──────── RECORDED INFORMATION ────────
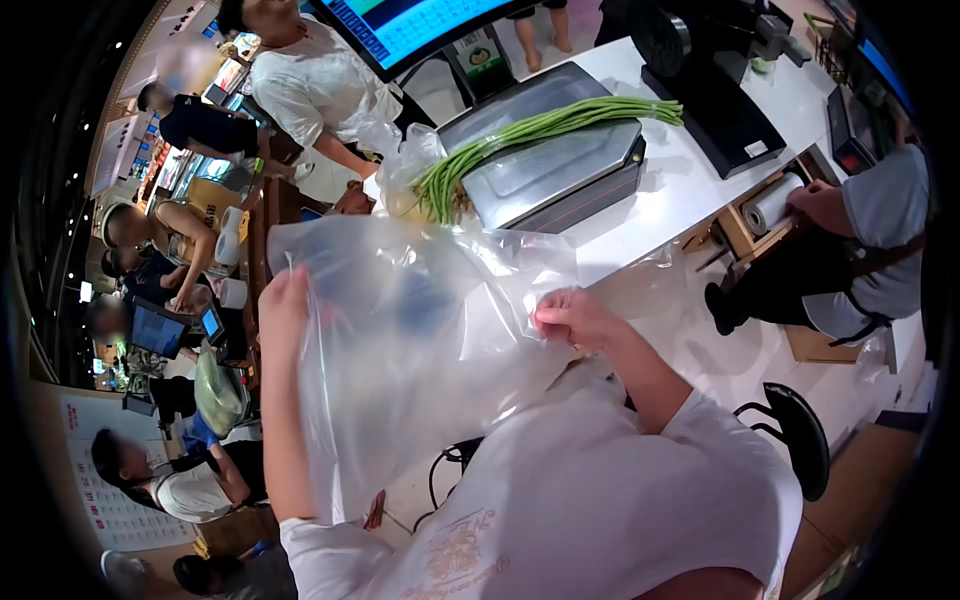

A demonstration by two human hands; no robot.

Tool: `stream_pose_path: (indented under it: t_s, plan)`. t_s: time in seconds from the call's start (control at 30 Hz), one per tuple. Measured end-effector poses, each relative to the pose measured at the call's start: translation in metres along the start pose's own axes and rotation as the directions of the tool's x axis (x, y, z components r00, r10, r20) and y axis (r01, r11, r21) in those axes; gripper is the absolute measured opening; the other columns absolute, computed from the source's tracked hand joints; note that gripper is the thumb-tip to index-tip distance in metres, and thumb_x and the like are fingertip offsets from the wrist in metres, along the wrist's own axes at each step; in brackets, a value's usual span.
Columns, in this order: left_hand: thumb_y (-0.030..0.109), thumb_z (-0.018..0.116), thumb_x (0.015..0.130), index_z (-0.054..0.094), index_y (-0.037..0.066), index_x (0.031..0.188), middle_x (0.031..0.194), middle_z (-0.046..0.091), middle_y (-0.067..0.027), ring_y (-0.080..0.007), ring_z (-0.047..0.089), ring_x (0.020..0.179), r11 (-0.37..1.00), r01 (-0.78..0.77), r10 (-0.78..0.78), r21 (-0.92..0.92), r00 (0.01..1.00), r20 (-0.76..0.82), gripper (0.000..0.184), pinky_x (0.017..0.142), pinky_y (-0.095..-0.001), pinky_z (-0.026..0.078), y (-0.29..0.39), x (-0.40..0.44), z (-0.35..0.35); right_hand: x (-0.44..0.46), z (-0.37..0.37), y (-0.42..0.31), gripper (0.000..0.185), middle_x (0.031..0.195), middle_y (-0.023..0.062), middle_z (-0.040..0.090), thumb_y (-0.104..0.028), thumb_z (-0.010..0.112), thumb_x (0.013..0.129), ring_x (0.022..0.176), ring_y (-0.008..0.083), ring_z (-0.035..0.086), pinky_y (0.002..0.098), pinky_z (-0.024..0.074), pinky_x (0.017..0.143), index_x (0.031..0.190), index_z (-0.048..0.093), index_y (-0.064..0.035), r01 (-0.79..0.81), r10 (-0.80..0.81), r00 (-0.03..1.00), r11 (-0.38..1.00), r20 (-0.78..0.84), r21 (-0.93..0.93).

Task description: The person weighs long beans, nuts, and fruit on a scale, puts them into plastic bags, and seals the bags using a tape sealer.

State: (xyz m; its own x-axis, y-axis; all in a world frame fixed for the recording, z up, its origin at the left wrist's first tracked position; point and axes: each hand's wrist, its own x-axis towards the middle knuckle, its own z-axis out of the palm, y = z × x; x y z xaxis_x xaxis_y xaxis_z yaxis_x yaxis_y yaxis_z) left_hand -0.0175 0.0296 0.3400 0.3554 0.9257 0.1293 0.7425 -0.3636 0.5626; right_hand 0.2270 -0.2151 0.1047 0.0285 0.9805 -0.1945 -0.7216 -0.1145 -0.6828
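Note:
A large clear plastic bag (420, 330) is stretched out in front of my body. My left hand (287, 300) grips its left side, fingers closed on the film. On the opposite side my right hand (575, 318) pinches the bag near its edge. Just beyond the bag, a long bundle of green beans (540, 125) lies across the metal top of a weighing scale (560, 170). The bag's upper edge hangs close to the beans' left end. Another crumpled clear bag (415, 155) sits by that end.
The scale stands on a white counter (620, 235), below a lit screen (420, 30). A black device (715, 120) is to its right. Beside an open drawer with a plastic roll (772, 205) stands a co-worker (880, 230). Several people are across the counter. A black chair (795, 440) is at lower right.

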Motion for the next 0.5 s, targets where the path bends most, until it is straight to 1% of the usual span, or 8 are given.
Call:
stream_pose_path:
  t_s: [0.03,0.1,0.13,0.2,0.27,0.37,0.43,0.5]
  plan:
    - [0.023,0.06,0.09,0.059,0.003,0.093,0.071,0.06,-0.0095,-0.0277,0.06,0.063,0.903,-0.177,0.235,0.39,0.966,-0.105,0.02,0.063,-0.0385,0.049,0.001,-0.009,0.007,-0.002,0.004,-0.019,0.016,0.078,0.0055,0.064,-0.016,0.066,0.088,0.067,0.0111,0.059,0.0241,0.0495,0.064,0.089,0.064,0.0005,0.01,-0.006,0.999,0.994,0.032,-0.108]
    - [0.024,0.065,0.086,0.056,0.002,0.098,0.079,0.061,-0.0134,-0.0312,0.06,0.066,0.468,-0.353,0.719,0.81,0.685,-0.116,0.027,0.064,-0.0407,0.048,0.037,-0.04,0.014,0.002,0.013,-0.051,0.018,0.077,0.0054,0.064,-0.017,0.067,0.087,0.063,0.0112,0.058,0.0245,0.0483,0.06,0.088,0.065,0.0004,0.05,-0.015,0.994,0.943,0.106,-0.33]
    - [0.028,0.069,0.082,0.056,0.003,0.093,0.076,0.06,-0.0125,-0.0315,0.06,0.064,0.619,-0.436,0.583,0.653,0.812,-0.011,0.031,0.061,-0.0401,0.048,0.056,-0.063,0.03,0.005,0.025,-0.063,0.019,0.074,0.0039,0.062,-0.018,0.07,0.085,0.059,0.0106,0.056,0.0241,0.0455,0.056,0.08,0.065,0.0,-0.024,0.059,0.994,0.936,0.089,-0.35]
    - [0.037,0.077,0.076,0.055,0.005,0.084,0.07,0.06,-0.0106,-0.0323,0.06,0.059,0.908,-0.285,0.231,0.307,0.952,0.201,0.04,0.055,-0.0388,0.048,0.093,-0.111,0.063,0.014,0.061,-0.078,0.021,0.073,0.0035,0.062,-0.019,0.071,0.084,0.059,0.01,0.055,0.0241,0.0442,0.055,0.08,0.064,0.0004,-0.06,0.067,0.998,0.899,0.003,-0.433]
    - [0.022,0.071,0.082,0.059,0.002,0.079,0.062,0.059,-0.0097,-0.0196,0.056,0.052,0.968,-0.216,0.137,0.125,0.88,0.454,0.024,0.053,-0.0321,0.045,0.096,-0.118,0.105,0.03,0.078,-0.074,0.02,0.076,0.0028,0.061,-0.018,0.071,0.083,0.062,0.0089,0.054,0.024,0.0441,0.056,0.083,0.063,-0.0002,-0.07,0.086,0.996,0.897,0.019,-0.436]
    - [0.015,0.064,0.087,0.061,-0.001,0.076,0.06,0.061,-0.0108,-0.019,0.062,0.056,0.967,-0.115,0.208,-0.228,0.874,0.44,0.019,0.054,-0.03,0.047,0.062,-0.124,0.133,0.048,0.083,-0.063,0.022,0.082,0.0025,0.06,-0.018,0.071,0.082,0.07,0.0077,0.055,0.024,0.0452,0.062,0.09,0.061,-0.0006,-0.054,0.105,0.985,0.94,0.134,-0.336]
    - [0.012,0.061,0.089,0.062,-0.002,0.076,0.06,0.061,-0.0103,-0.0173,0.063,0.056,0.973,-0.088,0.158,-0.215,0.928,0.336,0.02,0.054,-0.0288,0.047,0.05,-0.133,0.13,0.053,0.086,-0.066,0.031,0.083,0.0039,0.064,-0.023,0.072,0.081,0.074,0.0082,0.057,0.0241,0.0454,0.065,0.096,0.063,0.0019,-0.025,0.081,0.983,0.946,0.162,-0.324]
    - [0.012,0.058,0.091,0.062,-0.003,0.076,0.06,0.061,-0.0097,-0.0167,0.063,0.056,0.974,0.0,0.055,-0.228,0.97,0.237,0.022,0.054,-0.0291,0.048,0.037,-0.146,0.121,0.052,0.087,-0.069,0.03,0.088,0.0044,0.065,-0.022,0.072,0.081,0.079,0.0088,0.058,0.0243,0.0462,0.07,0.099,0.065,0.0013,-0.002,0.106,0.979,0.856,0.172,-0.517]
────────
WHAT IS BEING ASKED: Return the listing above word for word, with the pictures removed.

SOLUTION TO THE EXERCISE:
A demonstration by two human hands; no robot.

Tool: `stream_pose_path: (indented under it: t_s, plan)`. t_s: time in seconds from the call's start (control at 30 Hz), one per tuple. Measured end-effector poses, each relative to the pose measured at the call's start: translation in metres along the start pose's own axes and rotation as the directions of the tool's x axis (x, y, z components r00, r10, r20) and y axis (r01, r11, r21) in those axes; gripper is the absolute measured opening; the other columns absolute, computed from the source's tracked hand joints; note that gripper is the thumb-tip to index-tip distance in metres, and thumb_x and the like are fingertip offsets from the wrist in metres, along the wrist's own axes at each step; in brackets, a value's usual span.
Columns, in this order: left_hand: thumb_y (-0.030..0.109), thumb_z (-0.018..0.116), thumb_x (0.015..0.130), index_z (-0.054..0.094), index_y (-0.037..0.066), index_x (0.031..0.188), middle_x (0.031..0.194), middle_z (-0.046..0.091), middle_y (-0.067..0.027), ring_y (-0.080..0.007), ring_z (-0.047..0.089), ring_x (0.020..0.179), r11 (-0.37..1.00), r01 (-0.78..0.77), r10 (-0.78..0.78), r21 (-0.92..0.92), r00 (0.01..1.00), r20 (-0.76..0.82), gripper (0.000..0.184), pinky_x (0.017..0.142), pinky_y (-0.095..-0.001), pinky_z (-0.026..0.078), y (-0.29..0.39), x (-0.40..0.44), z (-0.35..0.35); right_hand: x (-0.44..0.46), z (-0.37..0.37), y (-0.42..0.31), gripper (0.000..0.185), middle_x (0.031..0.195), middle_y (-0.023..0.062), middle_z (-0.040..0.090), thumb_y (-0.104..0.028), thumb_z (-0.010..0.112), thumb_x (0.013..0.129), ring_x (0.022..0.176), ring_y (-0.008..0.083), ring_z (-0.035..0.086), pinky_y (0.002..0.098), pinky_z (-0.024..0.074), pinky_x (0.017..0.143), index_x (0.031..0.190), index_z (-0.048..0.093), index_y (-0.064..0.035), r01 (-0.79..0.81), r10 (-0.80..0.81), r00 (-0.03..1.00), r11 (-0.38..1.00), r20 (-0.78..0.84), r21 (-0.93..0.93).

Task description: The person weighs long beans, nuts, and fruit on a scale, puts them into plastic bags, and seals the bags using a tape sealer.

State: (xyz m; its own x-axis, y-axis; all in a world frame fixed for the recording, z up, its origin at the left wrist's first tracked position; point and axes: each hand's wrist, its own x-axis towards the middle knuckle, its own z-axis out of the palm, y = z × x; x y z xaxis_x xaxis_y xaxis_z yaxis_x yaxis_y yaxis_z) left_hand -0.0175 0.0296 0.3400 0.3554 0.9257 0.1293 0.7425 -0.3636 0.5626; right_hand 0.2270 -0.2151 0.1047 0.0285 0.9805 -0.1945 -0.7216 -0.1145 -0.6828
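Note:
A large clear plastic bag (420, 330) is stretched out in front of my body. My left hand (287, 300) grips its left side, fingers closed on the film. On the opposite side my right hand (575, 318) pinches the bag near its edge. Just beyond the bag, a long bundle of green beans (540, 125) lies across the metal top of a weighing scale (560, 170). The bag's upper edge hangs close to the beans' left end. Another crumpled clear bag (415, 155) sits by that end.
The scale stands on a white counter (620, 235), below a lit screen (420, 30). A black device (715, 120) is to its right. Beside an open drawer with a plastic roll (772, 205) stands a co-worker (880, 230). Several people are across the counter. A black chair (795, 440) is at lower right.
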
Motion for the next 0.5 s, targets where the path bends most, until it is straight to 1% of the usual span, or 8 are given.
Call:
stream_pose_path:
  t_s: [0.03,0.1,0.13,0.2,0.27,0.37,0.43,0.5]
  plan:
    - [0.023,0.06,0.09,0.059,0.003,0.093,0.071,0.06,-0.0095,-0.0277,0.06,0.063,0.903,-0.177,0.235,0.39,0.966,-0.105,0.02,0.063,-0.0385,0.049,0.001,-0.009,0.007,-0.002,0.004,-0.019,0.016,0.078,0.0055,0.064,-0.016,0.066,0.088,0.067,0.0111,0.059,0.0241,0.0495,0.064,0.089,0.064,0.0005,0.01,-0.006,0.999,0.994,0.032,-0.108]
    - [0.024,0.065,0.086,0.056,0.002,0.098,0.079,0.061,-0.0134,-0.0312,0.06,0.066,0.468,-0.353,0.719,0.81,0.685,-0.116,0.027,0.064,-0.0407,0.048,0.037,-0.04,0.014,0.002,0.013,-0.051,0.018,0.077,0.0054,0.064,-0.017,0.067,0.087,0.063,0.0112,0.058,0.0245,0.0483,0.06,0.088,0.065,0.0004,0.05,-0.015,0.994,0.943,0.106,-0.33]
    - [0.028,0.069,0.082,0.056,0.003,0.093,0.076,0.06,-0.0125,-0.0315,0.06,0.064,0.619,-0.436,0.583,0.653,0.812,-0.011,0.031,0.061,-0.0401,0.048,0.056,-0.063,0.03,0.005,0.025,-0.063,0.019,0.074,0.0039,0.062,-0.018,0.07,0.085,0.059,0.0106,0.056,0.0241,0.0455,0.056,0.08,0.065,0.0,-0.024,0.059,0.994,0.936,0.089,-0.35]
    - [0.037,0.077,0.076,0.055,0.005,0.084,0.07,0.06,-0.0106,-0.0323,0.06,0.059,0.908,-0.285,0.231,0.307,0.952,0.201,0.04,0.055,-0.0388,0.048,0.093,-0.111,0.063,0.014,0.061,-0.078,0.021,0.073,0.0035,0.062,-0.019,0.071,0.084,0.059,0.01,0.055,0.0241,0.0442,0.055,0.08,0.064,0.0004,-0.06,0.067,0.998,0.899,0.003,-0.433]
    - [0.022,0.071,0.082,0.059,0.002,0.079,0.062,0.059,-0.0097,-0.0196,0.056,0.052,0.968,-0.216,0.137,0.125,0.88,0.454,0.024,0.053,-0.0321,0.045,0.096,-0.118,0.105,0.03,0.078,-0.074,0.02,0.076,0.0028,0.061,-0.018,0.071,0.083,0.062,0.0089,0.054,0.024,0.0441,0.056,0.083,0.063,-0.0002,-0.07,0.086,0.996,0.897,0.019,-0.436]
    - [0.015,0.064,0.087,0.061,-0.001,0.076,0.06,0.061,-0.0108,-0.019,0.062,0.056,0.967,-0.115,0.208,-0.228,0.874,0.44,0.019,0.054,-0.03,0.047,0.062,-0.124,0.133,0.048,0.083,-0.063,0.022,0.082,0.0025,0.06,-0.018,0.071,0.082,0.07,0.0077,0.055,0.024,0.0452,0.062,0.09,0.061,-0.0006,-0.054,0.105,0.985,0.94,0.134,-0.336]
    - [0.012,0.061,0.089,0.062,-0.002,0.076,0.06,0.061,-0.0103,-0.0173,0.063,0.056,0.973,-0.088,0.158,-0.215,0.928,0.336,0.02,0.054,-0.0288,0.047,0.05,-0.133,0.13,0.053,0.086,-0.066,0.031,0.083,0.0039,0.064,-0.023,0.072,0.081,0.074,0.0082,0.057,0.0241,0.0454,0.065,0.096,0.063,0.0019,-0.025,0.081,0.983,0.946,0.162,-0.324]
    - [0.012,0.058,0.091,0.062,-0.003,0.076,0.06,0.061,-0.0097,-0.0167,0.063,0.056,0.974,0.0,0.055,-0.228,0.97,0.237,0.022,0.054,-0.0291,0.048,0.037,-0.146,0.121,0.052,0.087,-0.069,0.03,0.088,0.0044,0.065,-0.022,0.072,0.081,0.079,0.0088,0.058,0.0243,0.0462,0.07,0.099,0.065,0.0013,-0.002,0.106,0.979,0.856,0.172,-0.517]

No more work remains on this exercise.